[Problem]:
Apart from the images, reproduce all of the data word for word.
===============
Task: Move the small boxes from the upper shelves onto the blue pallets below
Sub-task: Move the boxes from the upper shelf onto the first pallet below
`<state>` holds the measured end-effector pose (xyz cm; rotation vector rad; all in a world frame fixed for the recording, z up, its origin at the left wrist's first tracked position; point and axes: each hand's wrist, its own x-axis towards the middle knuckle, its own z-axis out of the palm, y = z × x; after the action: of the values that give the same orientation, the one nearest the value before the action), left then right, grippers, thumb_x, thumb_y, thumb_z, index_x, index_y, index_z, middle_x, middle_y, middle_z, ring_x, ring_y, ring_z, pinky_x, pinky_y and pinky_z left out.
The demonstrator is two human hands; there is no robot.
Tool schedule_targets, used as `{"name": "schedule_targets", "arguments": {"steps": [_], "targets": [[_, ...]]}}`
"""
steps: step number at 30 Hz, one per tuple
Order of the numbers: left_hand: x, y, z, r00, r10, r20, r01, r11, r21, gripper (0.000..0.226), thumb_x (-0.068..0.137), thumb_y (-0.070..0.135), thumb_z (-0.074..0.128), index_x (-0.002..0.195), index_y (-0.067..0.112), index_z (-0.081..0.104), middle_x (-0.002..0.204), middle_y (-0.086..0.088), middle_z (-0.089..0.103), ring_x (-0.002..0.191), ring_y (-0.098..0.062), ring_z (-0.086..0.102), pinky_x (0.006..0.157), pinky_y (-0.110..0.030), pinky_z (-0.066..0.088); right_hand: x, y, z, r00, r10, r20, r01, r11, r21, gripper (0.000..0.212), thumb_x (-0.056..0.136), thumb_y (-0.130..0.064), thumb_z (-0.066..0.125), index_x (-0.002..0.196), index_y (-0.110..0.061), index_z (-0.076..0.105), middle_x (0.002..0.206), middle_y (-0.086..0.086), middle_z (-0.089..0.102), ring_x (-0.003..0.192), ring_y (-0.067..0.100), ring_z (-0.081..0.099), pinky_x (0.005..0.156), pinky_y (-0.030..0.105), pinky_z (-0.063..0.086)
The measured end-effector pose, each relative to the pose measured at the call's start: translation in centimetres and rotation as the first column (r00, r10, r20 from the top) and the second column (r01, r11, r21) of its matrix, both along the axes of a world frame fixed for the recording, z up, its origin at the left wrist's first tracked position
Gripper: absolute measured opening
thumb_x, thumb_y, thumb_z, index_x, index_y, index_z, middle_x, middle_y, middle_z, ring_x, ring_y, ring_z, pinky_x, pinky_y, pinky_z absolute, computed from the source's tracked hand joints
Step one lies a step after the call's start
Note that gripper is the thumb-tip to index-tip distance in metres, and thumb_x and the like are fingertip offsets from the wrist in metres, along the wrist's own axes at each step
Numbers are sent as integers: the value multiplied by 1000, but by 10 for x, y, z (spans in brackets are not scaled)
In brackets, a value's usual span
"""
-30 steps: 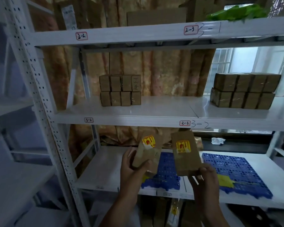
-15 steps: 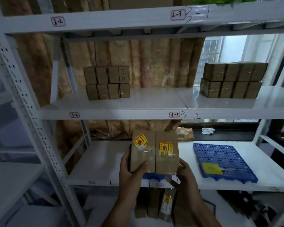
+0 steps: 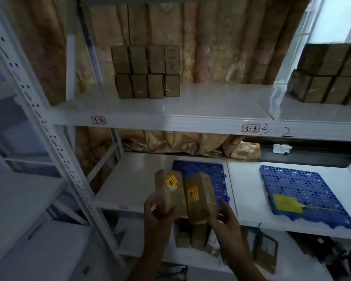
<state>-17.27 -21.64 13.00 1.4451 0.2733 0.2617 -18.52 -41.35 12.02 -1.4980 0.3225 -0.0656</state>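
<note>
White metal shelving fills the whole view, with a crinkly gold-brown curtain (image 3: pixel 221 47) hanging behind it.

Closest in, both hands are busy. The left hand (image 3: pixel 157 211) is curled around the bottom of the left box (image 3: pixel 169 191), and the right hand (image 3: pixel 221 216) grasps the bottom of the right box (image 3: pixel 199 197), fingers wrapped along its side. So neither grip is released; each one has a small box in it. Both boxes stand tilted, almost touching, with red-and-yellow stickers facing up, hovering over the front edge of the near blue pallet (image 3: pixel 213 175) on the lower shelf (image 3: pixel 130 183).

My guess on handling: plain cardboard, stiff enough, and light, since one hand carries each by its low end. Taped faces could be a bit slick, so holding across the narrow sides near the base seems right. Next I'd just set them flat on the pallet.

A bit further right sits the second blue pallet (image 3: pixel 304 191) with a yellow label, nothing stacked on it yet.

Up on the upper shelf (image 3: pixel 190 116), marked 3-2 and 3-3, there's the left stack of boxes (image 3: pixel 146 72), two rows high, and the right stack of boxes (image 3: pixel 328 74) partly cut off by the frame edge. Plenty left to move, by the look of it.
</note>
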Motion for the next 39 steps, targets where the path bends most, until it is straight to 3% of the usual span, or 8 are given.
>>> {"name": "schedule_targets", "arguments": {"steps": [3,8,13,19,23,27,35,39], "targets": [[31,4,-16,999,-49,-15,50,992,114,83,77,10,88,146,32,47,146,0,54,129,-20,58,100,-41,57,35,17,-8,1000,18,23,-15,989,-149,63,82,-28,86,139,-30,60,125,-2,69,107,12,67,82,31,59],[102,8,-32,995,-91,-40,99,928,360,89,75,44,88,151,38,41,148,14,53,128,-7,56,83,0,46,104,47,-20,997,-75,34,80,983,-166,48,81,-26,88,115,-41,57,114,-8,71,98,10,71,75,26,58],[190,3,-41,990,-124,-69,140,928,345,77,78,70,72,144,35,52,137,10,64,122,-12,63,101,-36,55,183,76,-37,987,-148,64,159,963,-217,52,83,-25,86,123,-39,55,119,-5,67,99,7,69,77,30,61],[286,9,-57,925,-320,-204,378,813,443,79,88,28,75,156,37,35,147,15,48,131,-14,53,91,-23,50,277,74,-50,989,-140,-38,127,965,-228,52,82,-28,83,130,-24,61,116,5,72,97,18,74,74,41,66],[316,11,-77,892,-320,-319,434,804,407,81,88,25,76,158,19,36,155,-10,47,137,-33,51,105,-45,50,310,73,-65,984,-145,-105,113,958,-264,36,96,-14,72,129,-7,59,109,11,67,98,29,68,81,51,61],[321,13,-85,874,-304,-379,444,818,367,79,94,25,69,161,18,28,160,-10,41,140,-32,48,108,-51,48,317,72,-74,975,-147,-169,93,953,-289,12,100,-9,60,108,0,60,84,14,60,70,24,56,60,38,45],[319,13,-78,863,-338,-376,475,797,374,82,96,15,63,164,19,18,167,-9,27,150,-31,35,113,-51,43,315,68,-66,978,-96,-186,27,940,-340,51,103,-20,64,150,-10,50,143,14,60,120,33,63,93,45,55],[311,18,-70,871,-328,-365,466,787,404,79,100,16,61,164,16,15,170,-8,17,155,-27,23,122,-40,30,303,59,-55,975,-48,-215,-47,907,-419,52,108,-32,53,155,-15,44,145,14,60,119,36,65,85,39,52]]}}
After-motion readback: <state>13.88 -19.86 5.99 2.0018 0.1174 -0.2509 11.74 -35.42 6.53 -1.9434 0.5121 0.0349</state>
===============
[Exercise response]:
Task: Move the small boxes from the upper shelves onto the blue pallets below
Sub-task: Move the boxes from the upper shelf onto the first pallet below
`<state>` holds the measured end-effector pose (xyz cm; rotation vector rad; all in a world frame fixed for the recording, z up, its origin at the left wrist's first tracked position; point and axes: each hand's wrist, its own x-axis towards the middle knuckle, its own z-axis out of the palm, y = z × x; after the action: of the values that give the same orientation, the one nearest the value before the action), left then right, grippers, thumb_x, thumb_y, thumb_z, index_x, index_y, index_z, middle_x, middle_y, middle_z, ring_x, ring_y, ring_z, pinky_x, pinky_y and pinky_z left out.
The demonstrator is two human hands; there is no robot.
Tool schedule_targets, used as `{"name": "schedule_targets", "arguments": {"steps": [_], "targets": [[_, ...]]}}`
"""
steps: step number at 30 Hz, one per tuple
Order of the numbers: left_hand: x, y, z, r00, r10, r20, r01, r11, r21, gripper (0.000..0.226), thumb_x (-0.068..0.137), thumb_y (-0.070..0.135), thumb_z (-0.074..0.128), index_x (-0.002..0.195), index_y (-0.067..0.112), index_z (-0.081..0.104), middle_x (-0.002..0.204), middle_y (-0.086..0.088), middle_z (-0.089..0.103), ring_x (-0.002..0.191), ring_y (-0.098..0.062), ring_z (-0.086..0.102), pinky_x (0.006..0.157), pinky_y (-0.110..0.030), pinky_z (-0.066..0.088); right_hand: x, y, z, r00, r10, r20, r01, r11, r21, gripper (0.000..0.212), thumb_x (-0.056..0.136), thumb_y (-0.130..0.064), thumb_z (-0.066..0.125), index_x (-0.002..0.196), index_y (-0.110..0.061), index_z (-0.076..0.105), middle_x (0.002..0.206), middle_y (-0.086..0.086), middle_z (-0.089..0.102), ring_x (-0.003..0.192), ring_y (-0.067..0.100), ring_z (-0.081..0.099), pinky_x (0.005..0.156), pinky_y (-0.030..0.105), pinky_z (-0.063..0.086)
The measured end-effector pose, each relative to the pose measured at the call's start: translation in centimetres and rotation as the first column (r00, r10, r20 from the top) and the second column (r01, r11, r21) of its matrix, both along the axes of a world frame fixed for the recording, z up, its origin at the left wrist's first tracked position
Gripper: absolute measured opening
thumb_x, thumb_y, thumb_z, index_x, index_y, index_z, middle_x, middle_y, middle_z, ring_x, ring_y, ring_z, pinky_x, pinky_y, pinky_z absolute, computed from the source's tracked hand joints
Step one lies a step after the call's start
Note that gripper is the thumb-tip to index-tip distance in metres, and thumb_x and the like are fingertip offsets from the wrist in metres, along the wrist's own axes at each step
Numbers are sent as integers: the value multiplied by 1000, but by 10 for x, y, z (spans in brackets are not scaled)
In brackets, a value's usual span
"""
-30 steps: 
-15 steps: 
+0 steps: 
<state>-17.27 -21.64 13.00 1.4451 0.2733 0.2617 -18.52 -41.35 12.02 -1.4980 0.3225 -0.0656</state>
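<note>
White metal shelving fills the whole view, with a crinkly gold-brown curtain (image 3: pixel 221 47) hanging behind it.

Closest in, both hands are busy. The left hand (image 3: pixel 157 211) is curled around the bottom of the left box (image 3: pixel 169 191), and the right hand (image 3: pixel 221 216) grasps the bottom of the right box (image 3: pixel 199 197), fingers wrapped along its side. So neither grip is released; each one has a small box in it. Both boxes stand tilted, almost touching, with red-and-yellow stickers facing up, hovering over the front edge of the near blue pallet (image 3: pixel 213 175) on the lower shelf (image 3: pixel 130 183).

My guess on handling: plain cardboard, stiff enough, and light, since one hand carries each by its low end. Taped faces could be a bit slick, so holding across the narrow sides near the base seems right. Next I'd just set them flat on the pallet.

A bit further right sits the second blue pallet (image 3: pixel 304 191) with a yellow label, nothing stacked on it yet.

Up on the upper shelf (image 3: pixel 190 116), marked 3-2 and 3-3, there's the left stack of boxes (image 3: pixel 146 72), two rows high, and the right stack of boxes (image 3: pixel 328 74) partly cut off by the frame edge. Plenty left to move, by the look of it.
</note>
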Motion for the next 39 steps, targets where the path bends most, until it is straight to 3% of the usual span, or 8 are given.
>>> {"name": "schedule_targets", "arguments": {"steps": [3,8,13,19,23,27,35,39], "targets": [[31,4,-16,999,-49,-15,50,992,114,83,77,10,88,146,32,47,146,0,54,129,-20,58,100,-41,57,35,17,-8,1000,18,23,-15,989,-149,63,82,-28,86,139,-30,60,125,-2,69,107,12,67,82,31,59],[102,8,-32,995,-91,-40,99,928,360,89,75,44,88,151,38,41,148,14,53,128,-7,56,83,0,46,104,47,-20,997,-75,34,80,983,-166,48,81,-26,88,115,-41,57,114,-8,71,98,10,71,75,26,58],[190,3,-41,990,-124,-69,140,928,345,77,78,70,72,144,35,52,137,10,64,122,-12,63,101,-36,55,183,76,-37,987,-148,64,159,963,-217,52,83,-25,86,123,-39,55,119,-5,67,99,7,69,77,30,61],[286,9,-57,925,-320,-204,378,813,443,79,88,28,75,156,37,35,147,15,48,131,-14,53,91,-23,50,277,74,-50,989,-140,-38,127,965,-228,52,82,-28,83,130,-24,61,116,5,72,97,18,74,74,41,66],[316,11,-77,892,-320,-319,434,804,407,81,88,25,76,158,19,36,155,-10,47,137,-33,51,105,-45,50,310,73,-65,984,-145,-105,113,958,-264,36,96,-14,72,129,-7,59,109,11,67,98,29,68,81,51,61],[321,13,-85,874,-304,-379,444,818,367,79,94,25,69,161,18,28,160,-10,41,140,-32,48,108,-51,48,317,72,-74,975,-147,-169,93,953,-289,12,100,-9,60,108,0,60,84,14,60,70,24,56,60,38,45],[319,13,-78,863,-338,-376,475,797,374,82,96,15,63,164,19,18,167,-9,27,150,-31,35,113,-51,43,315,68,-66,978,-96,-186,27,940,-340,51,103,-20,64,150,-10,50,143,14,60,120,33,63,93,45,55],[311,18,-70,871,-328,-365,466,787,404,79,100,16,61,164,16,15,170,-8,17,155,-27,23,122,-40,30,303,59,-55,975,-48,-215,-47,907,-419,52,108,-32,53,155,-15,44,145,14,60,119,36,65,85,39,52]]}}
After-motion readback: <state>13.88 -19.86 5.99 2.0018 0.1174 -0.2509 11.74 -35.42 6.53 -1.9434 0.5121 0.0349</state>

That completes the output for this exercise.